Solzhenitsyn, when he returned to Russia, supported Putin’s foreign policy. He remained, however, staunchly anti-Communist, branding the October Revolution as “a violent 24-hour coup d’etat” which “broke Russia’s back. The Red Terror unleashed by its leaders, their willingness to drown Russia in blood, is the first and foremost proof of it.” Even while accepting a State Prize from Putin (having in the past refused prizes from Gorbachev and Yeltsin), he emphasised his hope that “the bitter Russian experience, which I have been studying and describing all my life, will be for us a lesson that keeps us from new disastrous breakdowns”. He looked forward, he said, to a time when “all the peoples who have lived through communism will understand that communism is to blame for the bitter pages of their history.”
As for the recent past, Solzhenitsyn blamed Yeltsin for the failure of the 1990s, while praising Gorbachev who, though politically inexperienced and irresponsible, “first gave freedom of speech and movement to the citizens of our country”. But in general it was Putin he praised, as the one who “started to do what was possible – a slow and gradual restoration”. Part of this “restoration”, for Solzhenitsyn, was Russia’s emergence as a great power unsubservient to Washington.
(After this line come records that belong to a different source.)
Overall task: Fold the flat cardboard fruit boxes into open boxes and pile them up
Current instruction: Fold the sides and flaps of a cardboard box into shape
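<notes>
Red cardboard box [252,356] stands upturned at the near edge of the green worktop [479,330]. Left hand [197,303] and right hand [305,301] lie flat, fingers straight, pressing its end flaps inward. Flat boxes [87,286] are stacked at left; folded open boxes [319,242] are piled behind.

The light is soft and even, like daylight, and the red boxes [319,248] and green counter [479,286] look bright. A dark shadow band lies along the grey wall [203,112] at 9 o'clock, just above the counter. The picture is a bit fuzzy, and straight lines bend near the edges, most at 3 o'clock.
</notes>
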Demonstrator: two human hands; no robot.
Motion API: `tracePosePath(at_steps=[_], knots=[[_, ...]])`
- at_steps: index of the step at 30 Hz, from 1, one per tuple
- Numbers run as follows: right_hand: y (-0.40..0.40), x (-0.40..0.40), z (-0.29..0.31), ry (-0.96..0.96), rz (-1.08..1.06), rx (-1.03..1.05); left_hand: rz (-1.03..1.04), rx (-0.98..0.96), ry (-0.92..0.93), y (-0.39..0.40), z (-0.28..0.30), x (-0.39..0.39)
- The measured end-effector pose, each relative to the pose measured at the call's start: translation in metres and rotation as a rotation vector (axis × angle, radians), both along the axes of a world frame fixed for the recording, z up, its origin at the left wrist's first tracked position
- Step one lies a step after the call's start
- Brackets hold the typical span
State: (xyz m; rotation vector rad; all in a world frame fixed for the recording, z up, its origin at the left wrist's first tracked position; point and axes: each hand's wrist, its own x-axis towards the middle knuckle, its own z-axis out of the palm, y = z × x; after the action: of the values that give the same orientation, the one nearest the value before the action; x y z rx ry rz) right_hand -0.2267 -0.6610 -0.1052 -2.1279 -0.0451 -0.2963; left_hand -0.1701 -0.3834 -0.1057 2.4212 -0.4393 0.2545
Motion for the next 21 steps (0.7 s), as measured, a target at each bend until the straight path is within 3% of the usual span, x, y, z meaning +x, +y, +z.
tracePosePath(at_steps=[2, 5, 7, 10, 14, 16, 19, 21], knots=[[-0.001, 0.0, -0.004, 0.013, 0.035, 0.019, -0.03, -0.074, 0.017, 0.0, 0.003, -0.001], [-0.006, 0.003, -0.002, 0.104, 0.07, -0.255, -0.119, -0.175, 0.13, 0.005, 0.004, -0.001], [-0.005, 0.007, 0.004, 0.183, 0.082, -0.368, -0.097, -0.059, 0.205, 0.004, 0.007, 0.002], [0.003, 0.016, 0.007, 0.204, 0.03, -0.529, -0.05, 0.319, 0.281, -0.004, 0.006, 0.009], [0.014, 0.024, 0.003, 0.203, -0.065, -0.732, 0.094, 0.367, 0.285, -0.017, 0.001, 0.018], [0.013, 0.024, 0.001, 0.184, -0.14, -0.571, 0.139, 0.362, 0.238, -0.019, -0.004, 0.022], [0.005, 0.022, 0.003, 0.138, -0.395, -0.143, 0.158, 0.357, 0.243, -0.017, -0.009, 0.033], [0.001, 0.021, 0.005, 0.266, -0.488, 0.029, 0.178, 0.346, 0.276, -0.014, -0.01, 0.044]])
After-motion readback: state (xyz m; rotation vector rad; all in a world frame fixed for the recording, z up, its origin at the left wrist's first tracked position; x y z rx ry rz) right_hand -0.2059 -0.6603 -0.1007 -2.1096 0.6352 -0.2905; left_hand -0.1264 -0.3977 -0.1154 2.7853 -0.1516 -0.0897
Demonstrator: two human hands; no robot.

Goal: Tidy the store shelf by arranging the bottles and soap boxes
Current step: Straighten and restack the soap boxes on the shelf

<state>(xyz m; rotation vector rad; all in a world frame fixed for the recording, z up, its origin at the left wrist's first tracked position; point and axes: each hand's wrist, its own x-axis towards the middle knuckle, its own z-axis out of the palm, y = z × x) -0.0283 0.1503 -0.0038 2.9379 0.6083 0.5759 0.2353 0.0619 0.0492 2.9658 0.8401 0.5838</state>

When it came to foreign policy, Solzhenitsyn believed that, after 9/11, when Russia had given “critically important aid in Afghanistan”, the US had been completely ungrateful and then tried to push other demands. The pro-Western mood in Russia, he said, had started changing with the Nato bombings of Serbia: “All layers of Russian society were deeply and indelibly shocked by those bombings.” Things got worse “when Nato started to spread its influence and draw the ex-Soviet republics into its structure. This was especially painful in the case of Ukraine.”